Task prompt —
In your copy, leave out the pictures and repeat the entries below exactly.

Study material —
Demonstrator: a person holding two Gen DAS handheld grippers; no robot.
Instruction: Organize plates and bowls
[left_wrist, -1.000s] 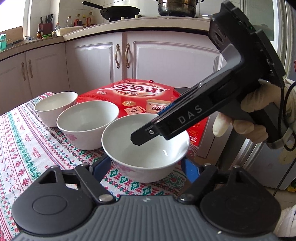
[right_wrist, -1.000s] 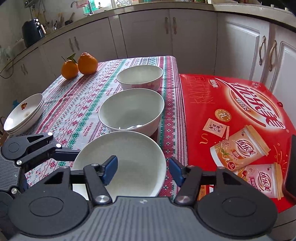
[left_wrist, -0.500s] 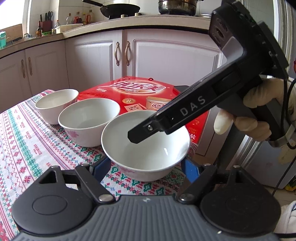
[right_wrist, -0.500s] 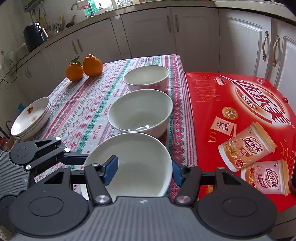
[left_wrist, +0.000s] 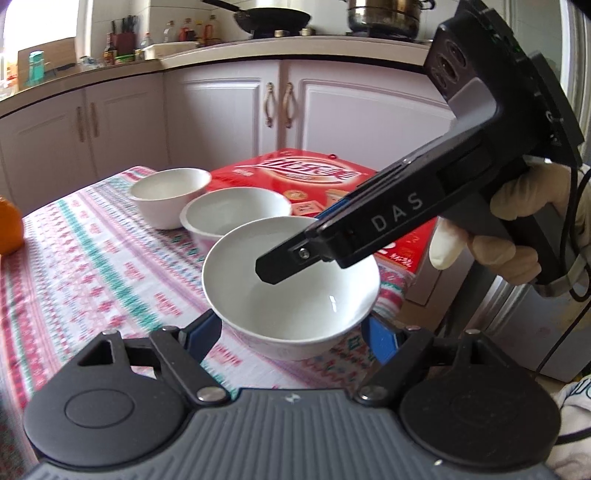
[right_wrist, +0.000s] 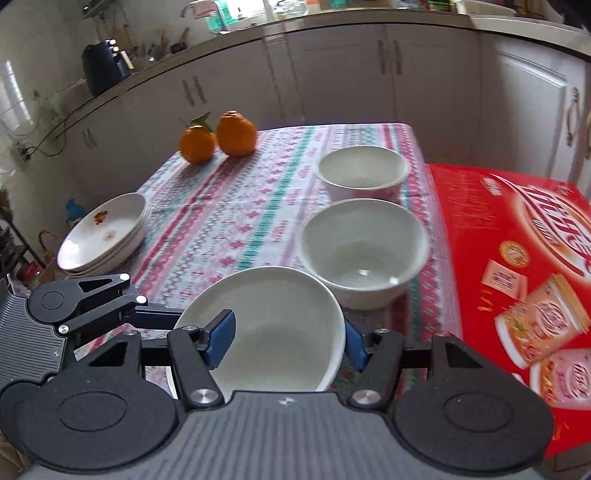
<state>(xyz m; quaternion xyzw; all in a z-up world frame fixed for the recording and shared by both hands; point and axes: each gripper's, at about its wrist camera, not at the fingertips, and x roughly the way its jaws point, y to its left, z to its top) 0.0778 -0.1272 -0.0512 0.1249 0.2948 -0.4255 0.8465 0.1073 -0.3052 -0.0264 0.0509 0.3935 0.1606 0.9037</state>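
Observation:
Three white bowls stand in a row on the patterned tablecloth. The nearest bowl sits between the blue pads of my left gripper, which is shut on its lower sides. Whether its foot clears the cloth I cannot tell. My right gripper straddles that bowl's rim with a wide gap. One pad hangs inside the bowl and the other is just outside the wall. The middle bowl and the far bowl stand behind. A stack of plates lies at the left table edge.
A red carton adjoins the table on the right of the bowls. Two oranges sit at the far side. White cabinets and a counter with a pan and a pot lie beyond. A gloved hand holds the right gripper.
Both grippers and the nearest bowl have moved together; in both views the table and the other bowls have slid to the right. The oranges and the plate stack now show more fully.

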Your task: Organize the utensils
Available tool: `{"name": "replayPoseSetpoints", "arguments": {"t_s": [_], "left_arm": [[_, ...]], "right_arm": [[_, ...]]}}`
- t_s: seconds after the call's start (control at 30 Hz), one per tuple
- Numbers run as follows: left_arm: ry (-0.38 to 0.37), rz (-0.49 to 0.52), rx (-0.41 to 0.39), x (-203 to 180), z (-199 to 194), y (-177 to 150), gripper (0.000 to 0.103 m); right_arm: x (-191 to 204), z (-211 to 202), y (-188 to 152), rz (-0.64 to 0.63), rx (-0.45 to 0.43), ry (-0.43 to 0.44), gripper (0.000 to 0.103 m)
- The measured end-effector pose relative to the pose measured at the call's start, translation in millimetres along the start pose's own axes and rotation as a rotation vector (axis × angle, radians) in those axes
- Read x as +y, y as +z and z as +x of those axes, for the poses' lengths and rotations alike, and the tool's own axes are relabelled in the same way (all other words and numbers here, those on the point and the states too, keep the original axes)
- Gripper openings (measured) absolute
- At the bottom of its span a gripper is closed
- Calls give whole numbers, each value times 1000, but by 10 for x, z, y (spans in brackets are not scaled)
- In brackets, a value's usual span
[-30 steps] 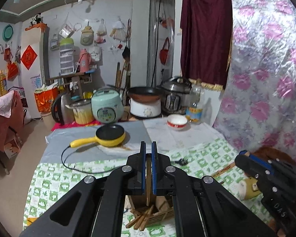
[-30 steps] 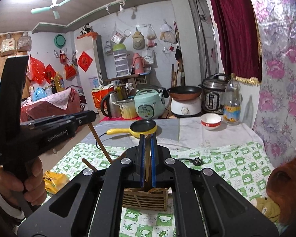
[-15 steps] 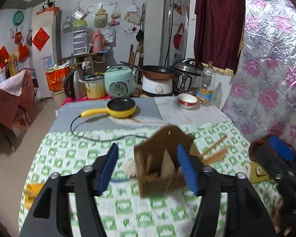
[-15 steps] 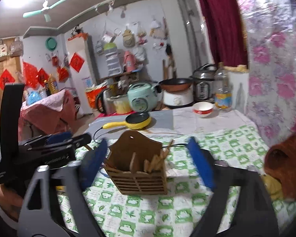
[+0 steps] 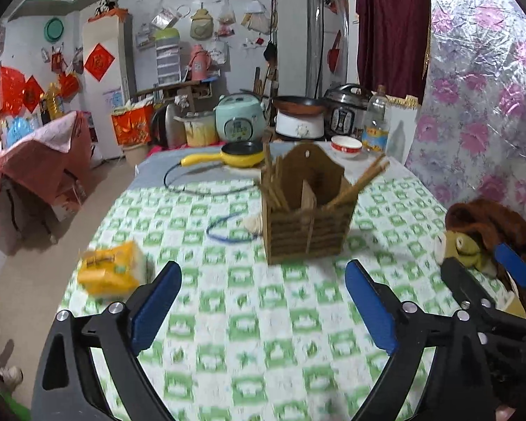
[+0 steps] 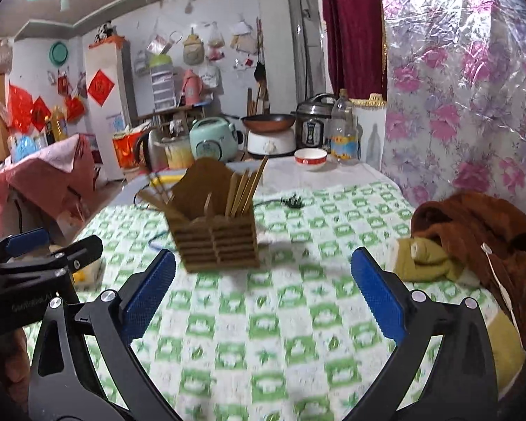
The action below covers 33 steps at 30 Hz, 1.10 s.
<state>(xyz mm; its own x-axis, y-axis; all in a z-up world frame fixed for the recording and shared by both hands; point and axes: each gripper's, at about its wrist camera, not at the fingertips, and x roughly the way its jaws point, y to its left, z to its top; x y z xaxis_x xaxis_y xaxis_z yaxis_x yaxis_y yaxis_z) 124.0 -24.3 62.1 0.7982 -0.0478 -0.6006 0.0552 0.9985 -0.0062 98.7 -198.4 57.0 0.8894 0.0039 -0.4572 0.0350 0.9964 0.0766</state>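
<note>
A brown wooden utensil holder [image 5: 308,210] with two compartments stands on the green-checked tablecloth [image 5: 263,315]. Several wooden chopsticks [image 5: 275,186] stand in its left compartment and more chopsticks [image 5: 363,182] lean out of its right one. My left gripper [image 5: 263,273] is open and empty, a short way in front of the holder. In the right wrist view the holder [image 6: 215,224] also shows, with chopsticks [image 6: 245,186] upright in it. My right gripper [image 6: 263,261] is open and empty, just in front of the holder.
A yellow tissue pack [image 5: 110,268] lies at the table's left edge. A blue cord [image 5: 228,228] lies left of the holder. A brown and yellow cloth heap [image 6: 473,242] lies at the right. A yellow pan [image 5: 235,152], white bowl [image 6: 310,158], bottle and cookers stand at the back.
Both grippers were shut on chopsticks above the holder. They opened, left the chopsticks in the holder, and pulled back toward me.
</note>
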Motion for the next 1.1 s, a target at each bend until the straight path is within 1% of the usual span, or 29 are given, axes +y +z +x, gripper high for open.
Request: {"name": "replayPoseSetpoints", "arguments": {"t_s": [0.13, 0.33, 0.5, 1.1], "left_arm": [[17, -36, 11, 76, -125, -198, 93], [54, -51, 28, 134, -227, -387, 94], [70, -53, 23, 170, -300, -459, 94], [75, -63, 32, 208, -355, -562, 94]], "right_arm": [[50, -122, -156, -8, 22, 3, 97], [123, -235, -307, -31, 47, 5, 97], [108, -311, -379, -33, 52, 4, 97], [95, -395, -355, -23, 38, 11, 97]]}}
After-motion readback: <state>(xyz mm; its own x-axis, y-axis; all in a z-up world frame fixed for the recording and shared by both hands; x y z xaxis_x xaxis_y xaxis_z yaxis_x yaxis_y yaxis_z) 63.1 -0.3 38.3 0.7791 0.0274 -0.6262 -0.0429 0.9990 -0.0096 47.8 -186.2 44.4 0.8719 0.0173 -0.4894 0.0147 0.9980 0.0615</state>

Answer space —
Demonstrator: a person holding two Gen DAS handheld grippers; no robot.
Instruction: Organize plates and bowls
[left_wrist, -1.000s] 
[right_wrist, -1.000s] 
[left_wrist, -0.500s] 
[right_wrist, -0.500s] 
[left_wrist, +0.000s] 
[right_wrist, +0.000s] 
<state>(xyz m; quaternion xyzw; all in a z-up world frame fixed for the recording and shared by both hands; point and axes: each gripper's, at about its wrist camera, not at the fingertips, and x roughly the way its jaws point, y to its left, z to its top) 0.0778 -0.1272 -0.0512 0.1249 0.2948 -0.4255 0.8465 0.1073 -0.3052 -0.0264 0.0509 0.3935 0.1606 0.9037</state>
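Observation:
Three white bowls stand in a row on the patterned tablecloth. The nearest bowl sits between the blue pads of my left gripper, which is shut on its lower sides. Whether its foot clears the cloth I cannot tell. My right gripper straddles that bowl's rim with a wide gap. One pad hangs inside the bowl and the other is just outside the wall. The middle bowl and the far bowl stand behind. A stack of plates lies at the left table edge.
A red carton adjoins the table on the right of the bowls. Two oranges sit at the far side. White cabinets and a counter with a pan and a pot lie beyond. A gloved hand holds the right gripper.
Both grippers and the nearest bowl have moved together; in both views the table and the other bowls have slid to the right. The oranges and the plate stack now show more fully.
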
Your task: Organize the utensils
Available tool: `{"name": "replayPoseSetpoints", "arguments": {"t_s": [_], "left_arm": [[_, ...]], "right_arm": [[_, ...]]}}`
- t_s: seconds after the call's start (control at 30 Hz), one per tuple
- Numbers run as follows: left_arm: ry (-0.38 to 0.37), rz (-0.49 to 0.52), rx (-0.41 to 0.39), x (-203 to 180), z (-199 to 194), y (-177 to 150), gripper (0.000 to 0.103 m); right_arm: x (-191 to 204), z (-211 to 202), y (-188 to 152), rz (-0.64 to 0.63), rx (-0.45 to 0.43), ry (-0.43 to 0.44), gripper (0.000 to 0.103 m)
- The measured end-effector pose relative to the pose measured at the call's start, translation in millimetres along the start pose's own axes and rotation as a rotation vector (axis × angle, radians) in those axes
- Read x as +y, y as +z and z as +x of those axes, for the poses' lengths and rotations alike, and the tool's own axes are relabelled in the same way (all other words and numbers here, those on the point and the states too, keep the original axes)
- Gripper openings (measured) absolute
- At the bottom of its span a gripper is closed
- Calls give whole numbers, each value times 1000, but by 10 for x, z, y (spans in brackets are not scaled)
- In brackets, a value's usual span
[-30 steps] 
[-30 steps] 
[-15 steps] 
[-15 steps] 
[+0 steps] 
[+0 steps] 
The action below covers 33 steps at 30 Hz, 1.10 s.
<state>(xyz mm; its own x-axis, y-axis; all in a z-up world frame fixed for the recording and shared by both hands; point and axes: each gripper's, at about its wrist camera, not at the fingertips, and x roughly the way its jaws point, y to its left, z to its top; x y z xaxis_x xaxis_y xaxis_z yaxis_x yaxis_y yaxis_z) 124.0 -24.3 62.1 0.7982 -0.0478 -0.6006 0.0552 0.9985 -0.0062 98.7 -198.4 57.0 0.8894 0.0039 -0.4572 0.0350 0.9964 0.0766</state>
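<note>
A brown wooden utensil holder [image 5: 308,210] with two compartments stands on the green-checked tablecloth [image 5: 263,315]. Several wooden chopsticks [image 5: 275,186] stand in its left compartment and more chopsticks [image 5: 363,182] lean out of its right one. My left gripper [image 5: 263,273] is open and empty, a short way in front of the holder. In the right wrist view the holder [image 6: 215,224] also shows, with chopsticks [image 6: 245,186] upright in it. My right gripper [image 6: 263,261] is open and empty, just in front of the holder.
A yellow tissue pack [image 5: 110,268] lies at the table's left edge. A blue cord [image 5: 228,228] lies left of the holder. A brown and yellow cloth heap [image 6: 473,242] lies at the right. A yellow pan [image 5: 235,152], white bowl [image 6: 310,158], bottle and cookers stand at the back.
Both grippers were shut on chopsticks above the holder. They opened, left the chopsticks in the holder, and pulled back toward me.
</note>
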Motion for the next 1.1 s, a target at each bend until the straight path is within 1% of the usual span, or 29 are given, axes +y +z +x, gripper high for open.
Request: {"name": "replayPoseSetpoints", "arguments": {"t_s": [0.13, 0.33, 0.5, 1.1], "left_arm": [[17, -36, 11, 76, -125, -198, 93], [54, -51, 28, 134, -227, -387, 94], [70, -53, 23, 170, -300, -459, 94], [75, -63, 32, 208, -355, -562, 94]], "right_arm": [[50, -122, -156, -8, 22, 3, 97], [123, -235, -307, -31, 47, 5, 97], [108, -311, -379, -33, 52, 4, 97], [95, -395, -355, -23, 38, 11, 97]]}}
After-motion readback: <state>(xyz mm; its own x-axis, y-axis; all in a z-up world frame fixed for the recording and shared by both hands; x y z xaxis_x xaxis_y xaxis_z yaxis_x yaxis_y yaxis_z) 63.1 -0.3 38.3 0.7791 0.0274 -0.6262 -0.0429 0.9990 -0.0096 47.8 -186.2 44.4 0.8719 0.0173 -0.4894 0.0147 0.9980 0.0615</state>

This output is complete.